Expression and clinical significance of TIMELESS in glioma

In recent years, studies have shown that TIMELESS, as an oncogene, is involved in progression of cancers. However, its relationship with prognosis in glioma patients is rarely reported. Our purpose was to explore the role of TIMELESS in glioma. Based on 1814 glioma samples from multiple databases such as The Cancer Genome Atlas (TCGA), The Chinese Glioma Genome Atlas (CGGA), and The Gene Expression Omnibus (GEO), we use a variety of bioinformatics methods to verify the mechanism of action of TIMELESS in glioma from mRNA to protein, from appearance to mechanism analysis, from clinical features to prognosis. Then, the connectivity map (CMap) tool was used to predict drugs that inhibit the expression of TIMELESS. First, we found TIMELESS is highly expressed in glioma at mRNA and protein levels. Second, TIMELESS is an independent risk factor in prognosis and has suitable clinical diagnostic value in glioma.
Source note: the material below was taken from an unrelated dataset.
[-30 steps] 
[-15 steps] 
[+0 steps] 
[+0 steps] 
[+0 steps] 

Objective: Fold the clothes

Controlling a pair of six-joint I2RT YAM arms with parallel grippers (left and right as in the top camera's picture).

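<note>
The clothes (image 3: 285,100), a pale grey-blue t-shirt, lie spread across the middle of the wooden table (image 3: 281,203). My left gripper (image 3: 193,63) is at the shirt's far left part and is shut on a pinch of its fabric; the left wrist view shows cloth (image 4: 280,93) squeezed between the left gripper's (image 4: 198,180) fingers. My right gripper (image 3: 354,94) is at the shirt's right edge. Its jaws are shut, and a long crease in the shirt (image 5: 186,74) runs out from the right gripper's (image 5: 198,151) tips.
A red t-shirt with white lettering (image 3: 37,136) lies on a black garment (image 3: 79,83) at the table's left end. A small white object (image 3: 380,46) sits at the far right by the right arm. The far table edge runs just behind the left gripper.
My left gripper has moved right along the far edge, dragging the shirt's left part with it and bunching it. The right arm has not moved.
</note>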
It was also positively correlated with World Health Organization (WHO) grade, age, and histology, and negatively correlated with isocitrate dehydrogenase (IDH) 1 mutation and 1p19q codeletion. Third, base excision, cell cycle, and mismatch repair pathway were activated by TIMELESS in glioma. We predict small molecules to inhibit TIMELESS such as 8-azaguanine, gw8510, 6-thioguanosine, and ursodeoxycholic acid. This study is the first comprehensive analysis of TIMELESS, revealing a relationship between this novel oncogene, clinical characteristics of patients with glioma, and a mechanism leading to poor prognosis. It also provides a biomarker for diagnosis and treatment of glioma and reveal the pathologic progress of glioma at the genetic level.

Automated summary

Studies have shown that TIMELESS is highly expressed in glioma and is closely related to prognosis and clinical characteristics. It can activate multiple pathways in glioma, and small molecule drugs have been predicted to inhibit its function.